Still-life with gross tomato and heart
A friend is at a Vipassana Meditation (click the link for the rarely seen wagon wheel gif) where she’ll be silent for nine days. I spent the weekend with my phone on DND, writing things like this:
A callus forms across a heart throbbing like an overripe tomato, the blood forms a new hole, the callus covers it faster than a callus should. I tie the blue veins and red arteries into a double bowline so the swelling grows and grows. It’s my problem now.
It’s a book about fathers and sons and the crippling effects of empathy. I’ve got 80 handwritten pages that are either a pretty good spin on Adolfo Bioy Casares’s “The Invention of Morel", or future evidence that time alone should be meted out like pills to avoid things like this.
The funnest part of fiction is the first draft, particularly since I haven’t written fiction in at least 20 years. I’ve written a lot of poetry, but I’m trying to make a conscious effort to avoid the trappings of fiction-written-by-a-poet: short chapters; a guiding structure that allows plot to be put on pause for a few hundred words; use of the word elegy.

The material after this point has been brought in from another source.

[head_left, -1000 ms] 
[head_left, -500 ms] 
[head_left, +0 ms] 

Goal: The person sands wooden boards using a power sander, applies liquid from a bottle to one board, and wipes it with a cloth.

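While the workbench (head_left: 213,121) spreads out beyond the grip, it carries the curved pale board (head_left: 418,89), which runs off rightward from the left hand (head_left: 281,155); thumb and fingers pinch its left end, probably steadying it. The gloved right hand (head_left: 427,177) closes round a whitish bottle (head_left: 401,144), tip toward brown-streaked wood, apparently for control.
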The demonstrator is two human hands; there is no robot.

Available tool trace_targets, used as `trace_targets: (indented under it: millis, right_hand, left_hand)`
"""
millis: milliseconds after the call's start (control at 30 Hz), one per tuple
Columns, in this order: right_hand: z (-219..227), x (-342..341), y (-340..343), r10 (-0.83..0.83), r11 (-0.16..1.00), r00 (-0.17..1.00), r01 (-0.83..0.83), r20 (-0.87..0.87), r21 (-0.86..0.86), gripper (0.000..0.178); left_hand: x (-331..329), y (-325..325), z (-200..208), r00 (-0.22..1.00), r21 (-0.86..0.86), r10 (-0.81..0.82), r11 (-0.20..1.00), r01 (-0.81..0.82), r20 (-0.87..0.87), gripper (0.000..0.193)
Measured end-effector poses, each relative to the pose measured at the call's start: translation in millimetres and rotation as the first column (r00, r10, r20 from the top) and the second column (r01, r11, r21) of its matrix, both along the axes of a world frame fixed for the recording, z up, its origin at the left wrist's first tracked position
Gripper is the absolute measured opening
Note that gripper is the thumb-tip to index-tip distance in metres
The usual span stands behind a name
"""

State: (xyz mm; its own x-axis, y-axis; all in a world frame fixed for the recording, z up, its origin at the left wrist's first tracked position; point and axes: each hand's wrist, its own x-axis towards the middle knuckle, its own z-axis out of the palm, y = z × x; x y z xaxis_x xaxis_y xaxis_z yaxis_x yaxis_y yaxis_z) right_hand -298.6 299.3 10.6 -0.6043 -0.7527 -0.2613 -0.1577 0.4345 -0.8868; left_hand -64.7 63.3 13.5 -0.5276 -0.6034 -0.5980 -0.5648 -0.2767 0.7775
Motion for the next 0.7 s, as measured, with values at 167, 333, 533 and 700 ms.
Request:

About 2/3 of the way through books of bad poetry there’s often a poem called “Elegy”, “An Elegy” or “Elegy: My Father’s Butthole” or whatever. I always picture the poet just at their wit’s end, shrugging, with a sigh loud enough for a yoga instructor to hear, saying, “I don’t know. Elegy, I guess?”
But then, books of poetry should not be judged like fiction. If I find a poem of soaring majesty or a verse of grounded understanding here and there, I’m probably going to give it 4.25 stars on StoryGraph, even if every poem should be called Elegy, because if you’re not dying, you’re not alive.
An elegy for self-respect
Sobriety’s been hard this week. Not so much the alcohol part, but the underlying thought processes, where I’m looping myself, still wondering why X didn’t text, wondering if there’s another Act in my story, wondering why it upset me so much when my son injured himself by launching himself at me in a prank attack, falling to the ground and banging his skull against the corner of a teak bench, even though it was just a shallow scrape.
I spend a lot of time alone, but I talk a lot, often into a digital recorder while driving, though I never listen to the recordings. I figure if I told it to the sky and I don’t remember a thing, it’s best left there. The recorder isn’t even specifically for fiction, poetry or Substack ideas. It’s 340 .wavs of to-do lists, ad hoc therapy and the occasional field recording of a train. I know there are some where I broke down crying, including one where I decided to record myself crying in the shower in big heaping sobs, pausing to step out the shower to track down the recorder. The recording worked great because I have no idea why I did that.
I did figure one thing out though. I wish I caught him.